Search the listing below for the word "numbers" and return each line that contains it.
----
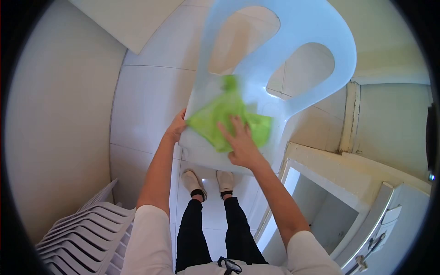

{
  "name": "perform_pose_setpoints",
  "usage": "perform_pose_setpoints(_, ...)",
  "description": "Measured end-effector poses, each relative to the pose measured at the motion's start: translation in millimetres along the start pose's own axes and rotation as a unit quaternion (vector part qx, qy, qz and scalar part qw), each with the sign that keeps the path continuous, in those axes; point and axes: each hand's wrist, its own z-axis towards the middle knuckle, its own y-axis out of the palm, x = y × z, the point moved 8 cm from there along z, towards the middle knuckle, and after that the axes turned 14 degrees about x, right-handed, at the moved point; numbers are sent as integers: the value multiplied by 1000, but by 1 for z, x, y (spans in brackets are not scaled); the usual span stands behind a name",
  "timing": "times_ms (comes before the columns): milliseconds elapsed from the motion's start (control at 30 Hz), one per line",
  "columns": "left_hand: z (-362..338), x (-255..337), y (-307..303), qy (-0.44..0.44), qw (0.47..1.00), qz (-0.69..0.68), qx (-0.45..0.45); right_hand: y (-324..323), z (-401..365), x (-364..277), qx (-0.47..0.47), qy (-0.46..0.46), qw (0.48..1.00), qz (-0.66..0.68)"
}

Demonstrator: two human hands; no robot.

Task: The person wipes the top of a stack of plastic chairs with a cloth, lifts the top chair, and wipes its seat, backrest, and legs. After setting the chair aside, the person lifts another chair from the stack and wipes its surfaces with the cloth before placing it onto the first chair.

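A pale plastic chair (308,22) with two large openings in its backrest stands in front of me. Spread over its seat is a bright green cloth (210,120), slightly smeared by motion. My right hand (244,145) lies on the cloth with its fingers apart, pressing it against the seat. At the left edge of the seat, my left hand (176,127) is closed around the rim, close to one corner of the cloth.
Several stacked grey plastic chairs (91,227) stand at the lower left beside a wall (59,105). On the right are a doorway frame (321,176) and an open door (398,229) with a lock and keys. Tiled floor (142,107) surrounds the chair.
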Motion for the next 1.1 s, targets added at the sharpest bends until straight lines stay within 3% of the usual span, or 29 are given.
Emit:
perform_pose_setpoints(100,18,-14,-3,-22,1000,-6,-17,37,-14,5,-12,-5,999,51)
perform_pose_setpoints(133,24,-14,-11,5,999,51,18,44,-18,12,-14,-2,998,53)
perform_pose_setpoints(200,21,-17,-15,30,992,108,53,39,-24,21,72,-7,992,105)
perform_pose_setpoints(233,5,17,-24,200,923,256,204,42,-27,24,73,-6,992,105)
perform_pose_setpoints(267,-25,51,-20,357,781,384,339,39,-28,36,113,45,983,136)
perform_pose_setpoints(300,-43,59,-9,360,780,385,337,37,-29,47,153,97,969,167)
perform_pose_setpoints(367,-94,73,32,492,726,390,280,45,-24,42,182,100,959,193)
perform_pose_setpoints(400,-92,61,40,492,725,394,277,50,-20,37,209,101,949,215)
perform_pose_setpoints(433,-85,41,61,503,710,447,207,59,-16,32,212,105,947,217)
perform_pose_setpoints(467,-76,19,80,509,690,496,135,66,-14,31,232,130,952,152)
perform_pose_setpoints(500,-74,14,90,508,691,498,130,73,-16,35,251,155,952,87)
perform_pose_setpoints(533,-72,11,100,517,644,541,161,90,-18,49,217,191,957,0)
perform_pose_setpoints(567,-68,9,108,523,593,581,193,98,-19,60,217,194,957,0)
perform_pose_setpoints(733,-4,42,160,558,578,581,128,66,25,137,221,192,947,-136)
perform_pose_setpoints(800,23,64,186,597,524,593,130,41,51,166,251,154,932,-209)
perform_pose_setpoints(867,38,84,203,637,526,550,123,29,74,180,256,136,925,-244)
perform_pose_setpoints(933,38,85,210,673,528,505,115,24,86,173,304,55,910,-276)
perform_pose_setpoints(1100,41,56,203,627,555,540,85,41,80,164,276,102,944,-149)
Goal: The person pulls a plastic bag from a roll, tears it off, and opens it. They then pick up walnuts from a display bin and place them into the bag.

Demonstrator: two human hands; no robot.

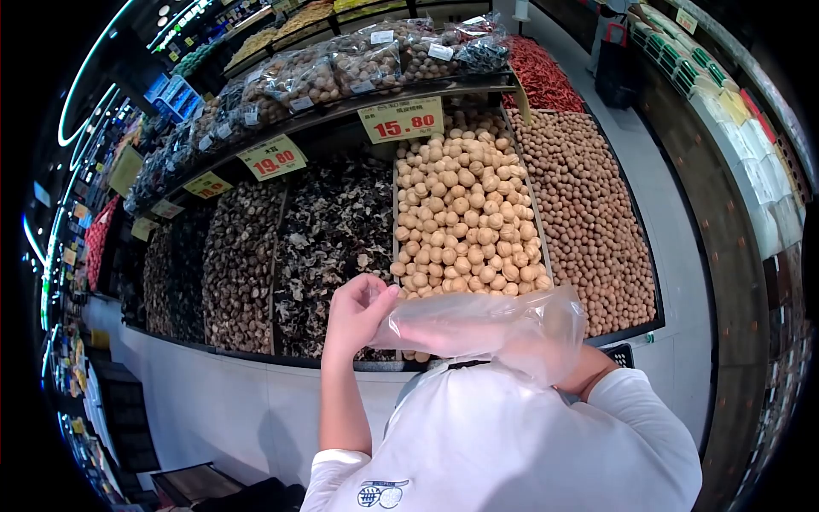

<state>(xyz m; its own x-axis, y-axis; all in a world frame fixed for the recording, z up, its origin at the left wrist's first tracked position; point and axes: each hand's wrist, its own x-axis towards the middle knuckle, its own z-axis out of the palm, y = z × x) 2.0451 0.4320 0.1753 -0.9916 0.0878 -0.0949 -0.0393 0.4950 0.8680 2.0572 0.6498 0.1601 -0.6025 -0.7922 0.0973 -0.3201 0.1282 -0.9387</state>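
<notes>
My left hand (363,311) is closed at the left end of a clear plastic bag (546,328), its thumb and fingers pinching the film. The bag stretches sideways in front of my chest. My right arm enters it from the right, and my right hand (435,334) shows only as a blurred pinkish shape through the plastic. How its fingers are set is hidden. Just beyond the bag lies a bin of pale, round walnuts (465,205). Dried black fungus (333,230) fills the bin beyond my left hand.
Small brown round goods (580,213) fill the bin on the right, with red dried chillies (546,77) behind. Dried mushrooms (243,247) lie further left. Bagged goods (367,68) sit on a shelf above, with price signs (401,119) along its edge. A person (610,34) stands at the back right.
</notes>
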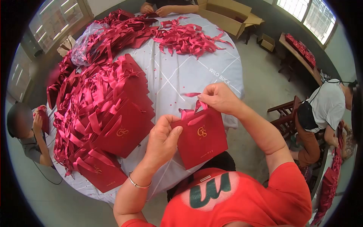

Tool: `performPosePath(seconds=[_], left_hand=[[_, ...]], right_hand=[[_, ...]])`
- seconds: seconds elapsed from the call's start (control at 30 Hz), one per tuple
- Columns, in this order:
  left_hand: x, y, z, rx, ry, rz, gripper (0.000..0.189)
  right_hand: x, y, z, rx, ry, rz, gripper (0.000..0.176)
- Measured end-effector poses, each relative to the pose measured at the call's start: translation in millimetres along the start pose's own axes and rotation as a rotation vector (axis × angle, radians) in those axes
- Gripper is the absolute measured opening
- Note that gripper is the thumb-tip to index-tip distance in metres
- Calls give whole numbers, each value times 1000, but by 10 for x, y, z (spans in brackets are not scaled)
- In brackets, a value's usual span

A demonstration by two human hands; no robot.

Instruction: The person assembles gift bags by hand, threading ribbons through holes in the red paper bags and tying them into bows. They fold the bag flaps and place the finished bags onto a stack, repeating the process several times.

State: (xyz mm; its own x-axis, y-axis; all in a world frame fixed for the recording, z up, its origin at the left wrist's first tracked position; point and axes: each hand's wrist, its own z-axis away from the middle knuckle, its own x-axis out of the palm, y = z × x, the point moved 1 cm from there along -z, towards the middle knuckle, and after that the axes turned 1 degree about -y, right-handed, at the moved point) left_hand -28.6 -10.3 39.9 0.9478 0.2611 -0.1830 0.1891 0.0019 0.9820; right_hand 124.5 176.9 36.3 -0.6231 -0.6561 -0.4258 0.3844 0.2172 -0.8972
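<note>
A red paper gift bag [202, 142] with gold lettering is held up at the table's near edge, in front of my chest. My left hand [163, 139] grips its upper left corner, thumb on the front face. At the upper right corner, my right hand [219, 99] pinches a red satin ribbon [199, 105] between thumb and fingers. One ribbon end sticks out to the left of those fingers. Another ribbon handle loops over the bag's front. Left of my hands lies a large pile of similar ribboned bags [102, 109].
Loose red ribbons [185, 39] lie on the far side of the round, white-clothed table [170, 75]. A clear plastic bag [85, 45] rests at the far left. Co-workers sit left and across; another person [325, 106] is at right, near wooden stools [285, 113]. A cardboard box [227, 17] stands behind.
</note>
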Motion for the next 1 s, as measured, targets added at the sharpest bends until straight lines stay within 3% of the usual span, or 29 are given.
performPosePath(seconds=[0.1,0.17,0.2,0.3,0.33,0.4,0.47,0.57,0.6,0.67,0.73,0.8,0.83,0.9,1.0], left_hand=[[3,-79,-23,-23,2,15,16],[30,-168,-35,-72,27,272,18],[13,-177,-37,-57,0,231,20],[42,-162,-39,-78,16,496,19],[16,-158,-44,-71,41,496,19],[-23,-152,-64,-164,39,544,20],[-51,-69,-52,-162,68,576,20],[-190,101,3,157,121,412,21],[-253,254,39,357,200,385,24],[-491,635,244,468,429,276,29],[-759,820,399,716,556,225,32],[-944,906,639,851,706,197,28],[-1001,886,754,846,743,176,27],[-1053,788,969,770,820,115,25],[-1013,433,1236,545,849,-9,15]], right_hand=[[-9,-26,47,-36,48,-18,24],[-36,-119,102,-113,137,60,28],[-59,-146,131,-149,196,94,32],[-141,-52,220,-47,204,18,34],[-209,25,246,-63,183,21,34],[-245,99,280,27,-82,-194,30],[-175,-63,359,-2,-133,-250,26],[-71,-314,355,-228,-98,-323,17],[-56,-382,334,-342,-45,-311,18],[57,-749,366,-540,119,-329,19],[259,-1053,322,-680,94,-532,21],[513,-1222,215,-719,-115,-612,21],[665,-1274,178,-736,-98,-463,22],[982,-1259,29,-966,-62,-176,22],[1283,-997,-224,-1117,79,332,41]])
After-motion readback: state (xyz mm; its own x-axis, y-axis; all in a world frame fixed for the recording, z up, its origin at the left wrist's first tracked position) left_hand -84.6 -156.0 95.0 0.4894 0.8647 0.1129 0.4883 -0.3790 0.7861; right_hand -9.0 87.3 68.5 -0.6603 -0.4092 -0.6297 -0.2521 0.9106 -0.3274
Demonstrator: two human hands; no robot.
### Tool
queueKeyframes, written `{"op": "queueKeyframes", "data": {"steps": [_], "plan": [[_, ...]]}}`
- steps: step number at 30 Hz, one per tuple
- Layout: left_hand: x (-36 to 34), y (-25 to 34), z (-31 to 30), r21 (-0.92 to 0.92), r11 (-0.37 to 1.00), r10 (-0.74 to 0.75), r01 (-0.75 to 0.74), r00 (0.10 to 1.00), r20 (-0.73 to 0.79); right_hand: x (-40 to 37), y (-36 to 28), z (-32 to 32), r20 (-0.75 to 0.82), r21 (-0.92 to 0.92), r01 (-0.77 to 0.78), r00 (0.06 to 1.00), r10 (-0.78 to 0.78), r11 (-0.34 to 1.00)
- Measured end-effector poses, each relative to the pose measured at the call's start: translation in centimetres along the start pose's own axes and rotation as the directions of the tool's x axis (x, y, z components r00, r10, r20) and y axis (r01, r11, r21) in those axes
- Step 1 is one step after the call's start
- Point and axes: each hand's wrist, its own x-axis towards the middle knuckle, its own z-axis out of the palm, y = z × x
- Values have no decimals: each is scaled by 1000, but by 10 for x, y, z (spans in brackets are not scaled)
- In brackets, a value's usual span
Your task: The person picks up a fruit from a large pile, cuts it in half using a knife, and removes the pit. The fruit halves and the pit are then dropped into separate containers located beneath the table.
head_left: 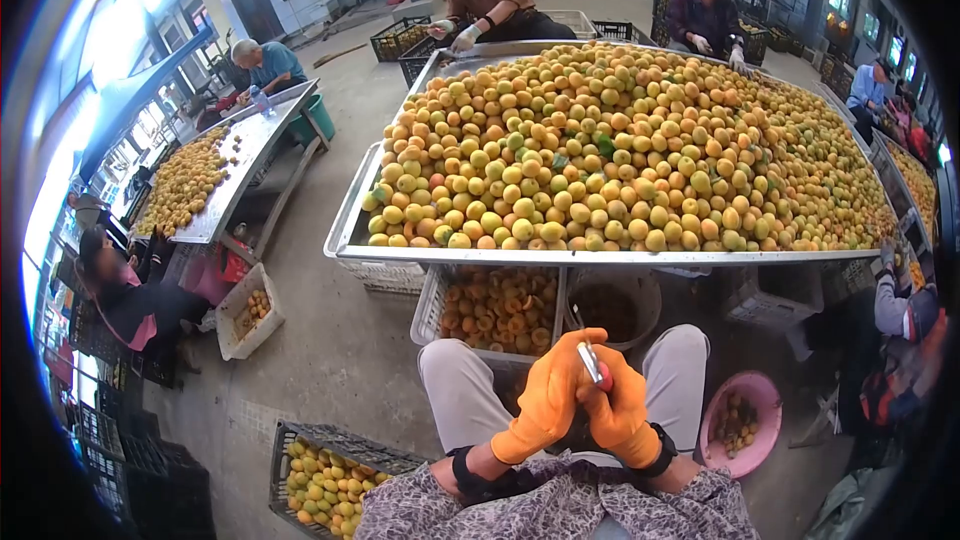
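Holding a tool [590, 359] in my right hand [622, 406], short of the tabletop's near edge [640, 259]; left hand [545, 397] curled alongside, grip unclear; best angle metal outward.

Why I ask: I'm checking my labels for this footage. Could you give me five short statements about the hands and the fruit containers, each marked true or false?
1. The left hand and right hand both wear orange gloves. True.
2. The two hands are spread wide apart. False: they are close together, with a metal tool showing between them.
3. The large tray ahead holds purple plums. False: it is heaped with round yellow-orange fruit.
4. The pink basin stands on the wearer's left. False: it is on the wearer's right.
5. A black crate of fruit sits on the wearer's left. True.
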Motion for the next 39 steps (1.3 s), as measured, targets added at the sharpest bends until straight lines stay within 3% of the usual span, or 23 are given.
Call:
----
◆ Reply
  "description": "Measured end-effector poses, each relative to the pose measured at the motion's start: translation in millimetres along the start pose's own axes and rotation as a unit quaternion (vector part qx, qy, qz and scalar part qw), each with the sign that keeps the path continuous, in those axes; point and axes: each hand's wrist, its own z-axis towards the middle knuckle, its own y-axis out of the palm, x = y × z, the point moved 8 cm from there along z, towards the middle knuckle, and after that the axes turned 14 degrees about x, right-handed, at the moved point; numbers are sent as integers: the value multiplied by 1000, but by 1 for z, x, y (spans in brackets are not scaled); the usual span stands behind a name",
- Calls give whole numbers, each value times 1000, but by 10 for x, y, z (spans in brackets are not scaled)

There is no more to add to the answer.